Lynch, who now has appeared in more than 100 films from Fargo to Zodiac, made a significant impression on a recent episode of The Walking Dead with a full-hour guest appearance as Eastman, a survivor who lives alone in a cabin in the woods and crosses paths with Morgan Jones (Lennie James).

“John was the very first person we knew we wanted in the film,” Kusama said. “I remember so vividly the day we shot his monologue (about the death of Pruitt’s wife) and looking over at the co-writers. We just shared this silent look. It was just so humbling to be in the presence of greatness.”

Kusama was asked by an audience member about directing her first movie that essentially features a male protagonist (Marshall-Green).

“I never set out to make movies with a female protagonist. I only set out to make movies that have interesting characters,” she said. “I am interested in women’s lives – as I hope all of humanity will soon catch up with me on – but I was really interested in this story.  And in terms of Will being the protagonist, I feel very close to him psychologically. I definitely understood his paranoia and his sense of having to grit his teeth and suffer through this party. For that reason, I wanted to explore my brand of vulnerability and terror in a male character. And for me, that’s my expression of a kind of feminism.” 

This weekend’s Walker Stalker Con is a two-day convention focused around The Walking Dead and other zombie shows, movies and art. It grew out of The Walker Stalkers Podcast. Walker Stalker Con, which goes through Sunday, is described as is a fan meet-up featuring events, panels, and virtual zombie experiences.

​Lynch will appear in several more films in 2016 (The Founder, Furst Born, The White Orchid and Miracles from Heaven) and in June embarks on his first directing job, Lucky, starring Harry Dean Stanton.

The Invitation is being released through Drafthouse Films, and will begin its official run at the Alamo Drafthouse Denver on April 8.

John Moore was named one of the 12 most influential theater critics in the U.S by American Theatre Magazine in 2011. He has since taken a groundbreaking position as the Denver Center’s Senior Arts Journalist.

Karyn Kusama Invitation John Carroll LynchDirector Karyn Kusama and actor John Carroll Lynch of ‘The Invitation.’ Photo by John Moore for the DCPA NewsCenter.

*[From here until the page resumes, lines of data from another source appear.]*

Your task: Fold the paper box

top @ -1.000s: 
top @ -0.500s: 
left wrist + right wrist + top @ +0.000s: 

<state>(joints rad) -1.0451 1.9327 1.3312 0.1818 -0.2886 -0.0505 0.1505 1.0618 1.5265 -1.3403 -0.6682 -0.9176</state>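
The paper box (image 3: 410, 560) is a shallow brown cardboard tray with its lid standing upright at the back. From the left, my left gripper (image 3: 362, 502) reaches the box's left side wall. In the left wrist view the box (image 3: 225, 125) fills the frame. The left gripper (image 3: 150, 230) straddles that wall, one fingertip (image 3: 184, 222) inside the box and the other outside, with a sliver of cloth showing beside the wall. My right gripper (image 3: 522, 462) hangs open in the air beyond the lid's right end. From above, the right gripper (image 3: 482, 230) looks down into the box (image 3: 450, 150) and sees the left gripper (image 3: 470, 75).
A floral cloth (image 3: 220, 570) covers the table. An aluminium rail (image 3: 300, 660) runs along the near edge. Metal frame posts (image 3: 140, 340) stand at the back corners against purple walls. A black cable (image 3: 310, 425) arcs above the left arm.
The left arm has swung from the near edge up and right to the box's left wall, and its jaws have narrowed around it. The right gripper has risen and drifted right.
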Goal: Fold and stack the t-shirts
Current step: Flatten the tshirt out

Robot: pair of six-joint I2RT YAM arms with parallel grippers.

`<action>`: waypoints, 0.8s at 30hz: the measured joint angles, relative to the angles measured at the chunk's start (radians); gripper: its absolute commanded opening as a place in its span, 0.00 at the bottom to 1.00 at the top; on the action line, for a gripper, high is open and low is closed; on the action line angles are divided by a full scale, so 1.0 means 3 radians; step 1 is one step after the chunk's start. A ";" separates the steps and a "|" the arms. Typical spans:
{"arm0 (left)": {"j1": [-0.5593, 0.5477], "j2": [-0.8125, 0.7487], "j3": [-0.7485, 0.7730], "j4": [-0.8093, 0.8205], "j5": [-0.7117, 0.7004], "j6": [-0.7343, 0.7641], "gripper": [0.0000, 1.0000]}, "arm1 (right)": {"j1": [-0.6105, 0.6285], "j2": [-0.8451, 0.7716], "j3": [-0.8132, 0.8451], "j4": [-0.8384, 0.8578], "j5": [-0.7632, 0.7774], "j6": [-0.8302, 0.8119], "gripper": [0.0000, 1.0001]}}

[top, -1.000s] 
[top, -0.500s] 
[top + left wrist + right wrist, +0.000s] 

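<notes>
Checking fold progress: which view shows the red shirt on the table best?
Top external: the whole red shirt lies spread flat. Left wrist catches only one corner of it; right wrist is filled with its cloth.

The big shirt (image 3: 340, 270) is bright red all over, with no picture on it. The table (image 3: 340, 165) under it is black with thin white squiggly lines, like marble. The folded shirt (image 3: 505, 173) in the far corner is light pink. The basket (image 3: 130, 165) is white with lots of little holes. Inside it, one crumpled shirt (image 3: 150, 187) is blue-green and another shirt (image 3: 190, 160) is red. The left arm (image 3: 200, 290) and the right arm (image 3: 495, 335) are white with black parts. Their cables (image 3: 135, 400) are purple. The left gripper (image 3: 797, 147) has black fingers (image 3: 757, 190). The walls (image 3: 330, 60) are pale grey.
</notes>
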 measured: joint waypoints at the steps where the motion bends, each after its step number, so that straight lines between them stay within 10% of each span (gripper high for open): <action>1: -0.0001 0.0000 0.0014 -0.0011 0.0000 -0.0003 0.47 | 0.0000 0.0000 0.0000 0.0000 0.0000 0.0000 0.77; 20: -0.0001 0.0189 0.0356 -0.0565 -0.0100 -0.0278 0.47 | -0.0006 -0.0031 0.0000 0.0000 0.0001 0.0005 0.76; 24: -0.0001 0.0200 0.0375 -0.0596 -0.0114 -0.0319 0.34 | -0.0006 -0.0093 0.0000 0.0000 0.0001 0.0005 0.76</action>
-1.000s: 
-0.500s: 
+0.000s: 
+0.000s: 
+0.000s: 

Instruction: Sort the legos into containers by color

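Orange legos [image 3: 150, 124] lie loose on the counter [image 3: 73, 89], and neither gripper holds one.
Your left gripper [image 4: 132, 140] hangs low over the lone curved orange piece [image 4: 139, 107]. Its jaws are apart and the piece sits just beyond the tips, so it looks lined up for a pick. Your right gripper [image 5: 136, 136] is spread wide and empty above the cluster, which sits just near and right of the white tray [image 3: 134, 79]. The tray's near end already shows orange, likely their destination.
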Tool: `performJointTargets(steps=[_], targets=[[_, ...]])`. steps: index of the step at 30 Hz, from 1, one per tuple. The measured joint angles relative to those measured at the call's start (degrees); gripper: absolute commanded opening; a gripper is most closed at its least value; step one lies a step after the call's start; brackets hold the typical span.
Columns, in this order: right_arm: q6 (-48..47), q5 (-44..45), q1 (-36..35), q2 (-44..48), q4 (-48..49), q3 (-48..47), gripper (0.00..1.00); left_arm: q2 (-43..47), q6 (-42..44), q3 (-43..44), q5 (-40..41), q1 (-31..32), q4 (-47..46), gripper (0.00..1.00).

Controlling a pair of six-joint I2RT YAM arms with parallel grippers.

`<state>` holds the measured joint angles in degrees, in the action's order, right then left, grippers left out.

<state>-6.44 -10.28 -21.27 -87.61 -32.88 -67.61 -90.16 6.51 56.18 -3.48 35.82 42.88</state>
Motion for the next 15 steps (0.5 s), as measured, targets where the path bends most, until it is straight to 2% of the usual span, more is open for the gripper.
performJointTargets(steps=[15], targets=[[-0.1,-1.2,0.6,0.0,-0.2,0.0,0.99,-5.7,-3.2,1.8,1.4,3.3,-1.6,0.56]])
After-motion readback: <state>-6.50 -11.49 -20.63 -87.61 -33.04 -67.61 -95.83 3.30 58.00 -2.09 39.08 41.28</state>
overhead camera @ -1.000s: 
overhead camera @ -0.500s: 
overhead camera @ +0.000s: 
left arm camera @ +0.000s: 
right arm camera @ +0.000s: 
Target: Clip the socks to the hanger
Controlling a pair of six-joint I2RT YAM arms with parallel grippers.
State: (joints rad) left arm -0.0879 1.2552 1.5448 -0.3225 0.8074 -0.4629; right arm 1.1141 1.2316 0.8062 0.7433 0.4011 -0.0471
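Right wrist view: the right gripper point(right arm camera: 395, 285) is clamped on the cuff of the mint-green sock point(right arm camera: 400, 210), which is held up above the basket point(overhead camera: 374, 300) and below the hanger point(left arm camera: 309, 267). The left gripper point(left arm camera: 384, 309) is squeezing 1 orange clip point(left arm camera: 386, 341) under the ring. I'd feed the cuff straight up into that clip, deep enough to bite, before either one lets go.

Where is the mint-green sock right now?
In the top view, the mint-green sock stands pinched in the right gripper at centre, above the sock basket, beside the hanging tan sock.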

Here are excerpts from Lynch’s previous conversation with DCPA Arts Journalist (and former Regis Jesuit High School classmate) John Moore about “The Invitation”:

John Moore: This is not your first film with Matt Manfredi and Phil Hay.

John Carroll Lynch: No. I was in a film of theirs that they directed called Bug. That was a beautiful little film that has no connection to the stage play by Tracy Letts. They are longtime cinefiles and wonderful writers. The Invitation is directed by Karyn Kusama, who is married to Phil. Her first directorial feature was Girlfight, which is a spectacularly good movie.

John Moore: What did you like about The Invitation when you first read the script?

John Carroll Lynch: It’s very offbeat in terms of its rhythm and the way in which the story unfolds. It reads more like a play in terms of its structure, and Karyn did a beautiful job turning it into a movie. There is a patience and a tension asked for in the script that was going to be tough for any director to get, and Karyn nailed it. It’s amazing.

John Moore: So tell us more about your place in the story.

John Carroll Lynch: I play a character who knows Eden and her new husband, who is played by Michiel. What I love is that from the beginning of the movie, the audience is not sure whether or not you are seeing things as Logan’s character is seeing them, or whether you are seeing things as they are really happening. That’s what our director keeps going so beautifully throughout the film. We keep coming in and out of this man’s head, and so you are not quite sure if what you are seeing is really happening.